What the task asks → All lines below starting at the one that holds "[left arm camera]" and ending at the one that holds "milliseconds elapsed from" should be printed exactly, ends included. Pictures should not be printed, nor anything else.

Input →
****************
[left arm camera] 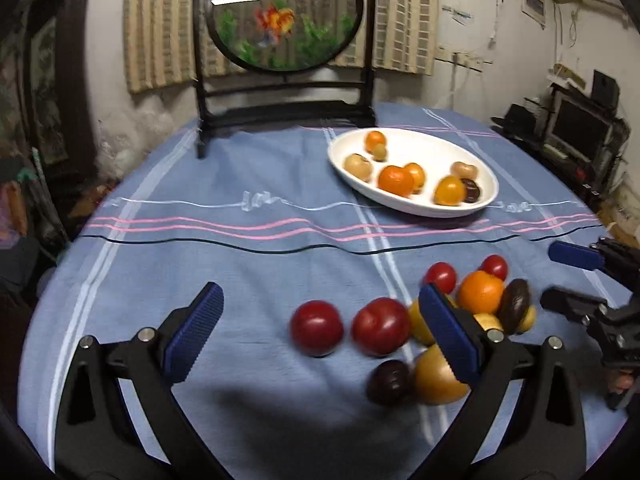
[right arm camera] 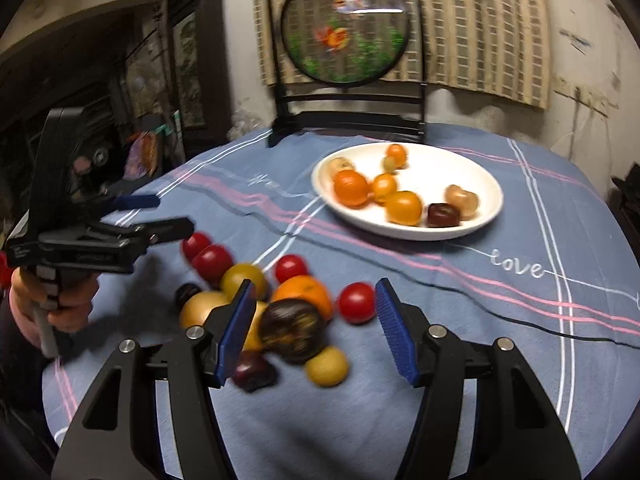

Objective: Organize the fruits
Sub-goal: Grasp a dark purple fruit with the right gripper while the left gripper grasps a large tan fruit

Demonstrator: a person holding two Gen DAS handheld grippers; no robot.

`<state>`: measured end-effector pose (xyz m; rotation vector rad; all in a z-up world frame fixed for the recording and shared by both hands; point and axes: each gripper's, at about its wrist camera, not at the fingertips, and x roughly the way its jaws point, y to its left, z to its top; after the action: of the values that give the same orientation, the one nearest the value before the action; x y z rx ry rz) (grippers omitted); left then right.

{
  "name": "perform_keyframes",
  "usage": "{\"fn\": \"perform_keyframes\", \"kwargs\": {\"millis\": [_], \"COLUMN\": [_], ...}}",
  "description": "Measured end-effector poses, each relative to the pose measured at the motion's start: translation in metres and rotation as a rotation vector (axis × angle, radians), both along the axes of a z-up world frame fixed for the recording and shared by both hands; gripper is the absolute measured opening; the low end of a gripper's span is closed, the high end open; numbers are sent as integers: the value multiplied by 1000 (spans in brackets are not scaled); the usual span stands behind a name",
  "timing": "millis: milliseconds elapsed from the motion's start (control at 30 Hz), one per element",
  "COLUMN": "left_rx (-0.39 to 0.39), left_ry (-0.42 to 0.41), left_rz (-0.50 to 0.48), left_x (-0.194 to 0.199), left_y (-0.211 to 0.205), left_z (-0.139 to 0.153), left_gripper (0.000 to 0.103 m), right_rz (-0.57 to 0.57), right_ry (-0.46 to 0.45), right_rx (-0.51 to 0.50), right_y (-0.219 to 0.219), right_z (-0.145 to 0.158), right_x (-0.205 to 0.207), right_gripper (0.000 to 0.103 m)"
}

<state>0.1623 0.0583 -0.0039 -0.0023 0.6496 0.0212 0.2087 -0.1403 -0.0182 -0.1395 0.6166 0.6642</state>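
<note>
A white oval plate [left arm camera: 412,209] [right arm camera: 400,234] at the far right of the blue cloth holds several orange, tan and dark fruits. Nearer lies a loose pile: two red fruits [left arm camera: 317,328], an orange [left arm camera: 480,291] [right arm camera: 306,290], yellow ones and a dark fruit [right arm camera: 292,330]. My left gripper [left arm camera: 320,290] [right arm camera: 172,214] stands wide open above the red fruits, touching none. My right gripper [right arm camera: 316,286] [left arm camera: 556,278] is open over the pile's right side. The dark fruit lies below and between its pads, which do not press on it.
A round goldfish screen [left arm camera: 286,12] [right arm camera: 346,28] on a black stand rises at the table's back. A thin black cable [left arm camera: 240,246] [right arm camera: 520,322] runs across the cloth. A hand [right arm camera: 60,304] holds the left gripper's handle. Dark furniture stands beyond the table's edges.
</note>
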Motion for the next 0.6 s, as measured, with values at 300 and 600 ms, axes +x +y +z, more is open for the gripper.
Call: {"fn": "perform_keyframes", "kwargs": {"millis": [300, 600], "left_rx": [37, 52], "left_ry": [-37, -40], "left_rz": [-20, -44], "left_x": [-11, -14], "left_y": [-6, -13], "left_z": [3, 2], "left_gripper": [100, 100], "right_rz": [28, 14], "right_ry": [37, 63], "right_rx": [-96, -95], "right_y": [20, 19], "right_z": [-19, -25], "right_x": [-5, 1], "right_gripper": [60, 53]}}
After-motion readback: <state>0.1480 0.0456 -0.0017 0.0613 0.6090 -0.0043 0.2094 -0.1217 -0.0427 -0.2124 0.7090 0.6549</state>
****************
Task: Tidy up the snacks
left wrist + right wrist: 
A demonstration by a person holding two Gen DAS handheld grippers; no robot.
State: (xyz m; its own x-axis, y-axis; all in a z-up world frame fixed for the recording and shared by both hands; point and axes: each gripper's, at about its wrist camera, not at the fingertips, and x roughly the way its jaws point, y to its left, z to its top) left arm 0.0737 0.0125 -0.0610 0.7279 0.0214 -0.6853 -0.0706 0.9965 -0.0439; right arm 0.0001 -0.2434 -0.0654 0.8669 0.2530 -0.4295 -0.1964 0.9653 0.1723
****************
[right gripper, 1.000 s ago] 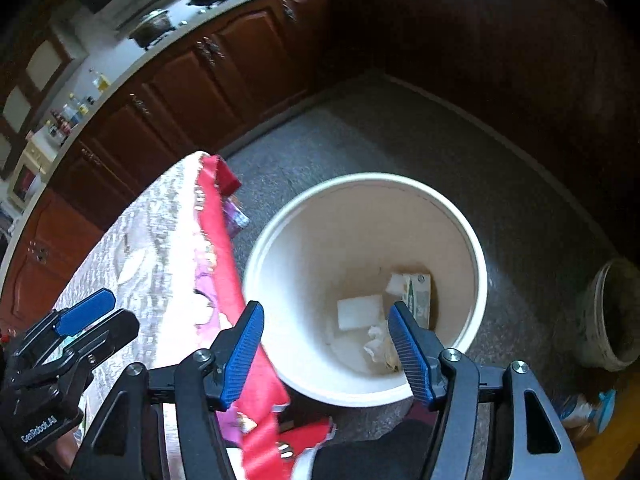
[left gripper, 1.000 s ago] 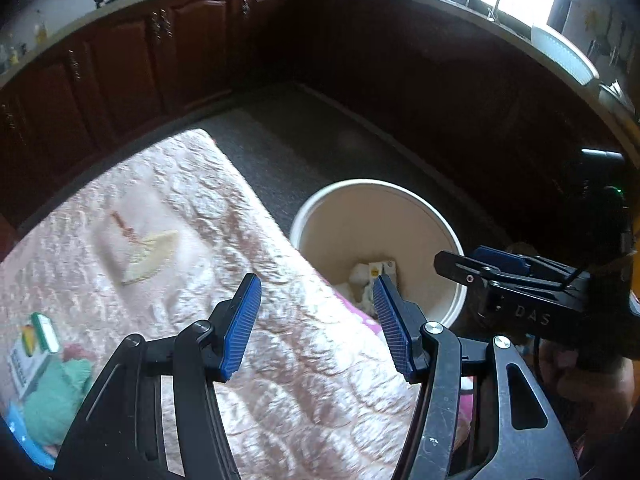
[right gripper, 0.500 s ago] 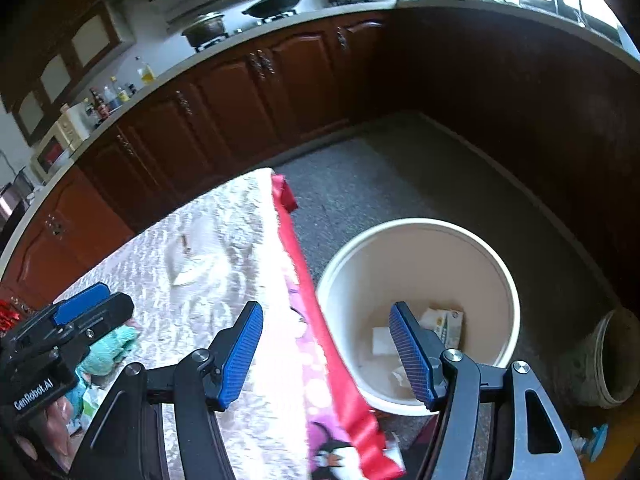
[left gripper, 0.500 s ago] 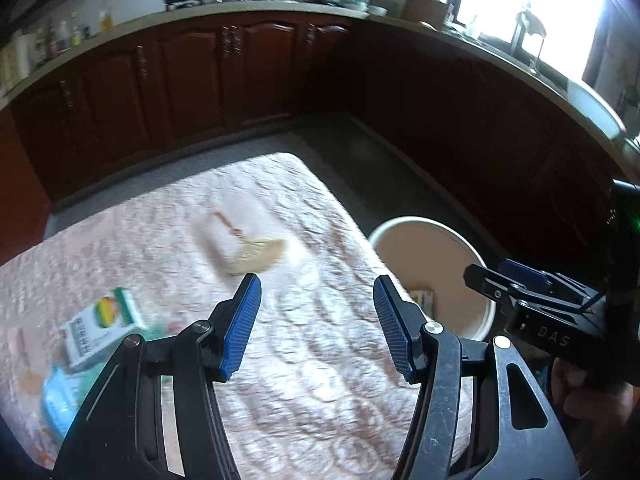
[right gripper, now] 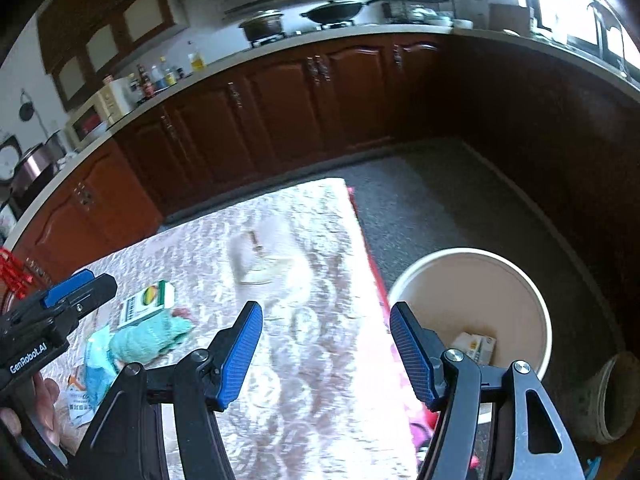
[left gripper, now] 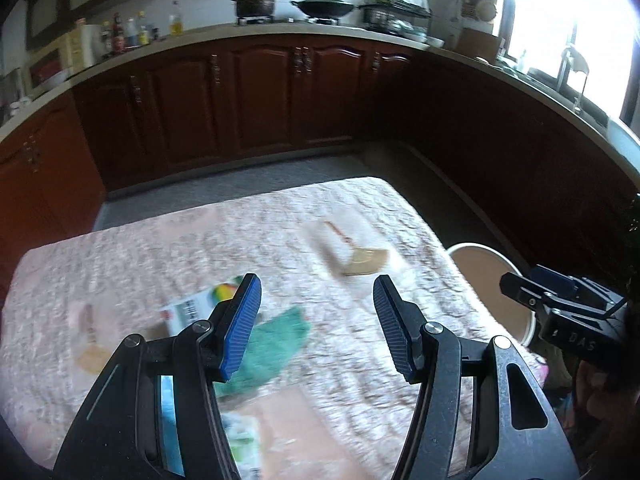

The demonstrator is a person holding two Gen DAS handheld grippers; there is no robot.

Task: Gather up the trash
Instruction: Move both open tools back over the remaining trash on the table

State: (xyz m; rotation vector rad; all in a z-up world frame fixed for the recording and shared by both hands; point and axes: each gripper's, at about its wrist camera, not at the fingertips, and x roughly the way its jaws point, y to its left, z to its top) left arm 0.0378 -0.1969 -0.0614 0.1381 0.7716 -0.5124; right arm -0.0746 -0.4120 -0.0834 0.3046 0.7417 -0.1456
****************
Written solution →
[left arm camera] 
[right arm camera] 

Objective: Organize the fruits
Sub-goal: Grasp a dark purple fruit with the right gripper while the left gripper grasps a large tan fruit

Demonstrator: a person holding two Gen DAS handheld grippers; no robot.

`<state>`: measured end-effector pose (xyz m; rotation vector rad; all in a z-up world frame fixed for the recording and shared by both hands; point and axes: each gripper's, at about its wrist camera, not at the fingertips, and x roughly the way its jaws point, y to its left, z to its top; after the action: of the values that give the same orientation, the one nearest the value before the action; x y z rx ry rz) (grippers omitted); left then right.

{
  "name": "perform_keyframes",
  "usage": "{\"fn\": \"perform_keyframes\", \"kwargs\": {\"millis\": [_], \"COLUMN\": [_], ...}}",
  "description": "Measured end-effector poses, each relative to the pose measured at the motion's start: translation in metres and rotation as a rotation vector (axis × angle, radians), both along the axes of a z-up world frame fixed for the recording and shared by both hands; gripper is the absolute measured opening; the low end of a gripper's span is closed, the high end open; numbers are sent as integers: the value multiplied by 1000 (spans in brackets are not scaled); the usual span stands behind a name",
  "timing": "millis: milliseconds elapsed from the motion's start (control at 30 Hz), one per element",

This finishes the output for the exercise.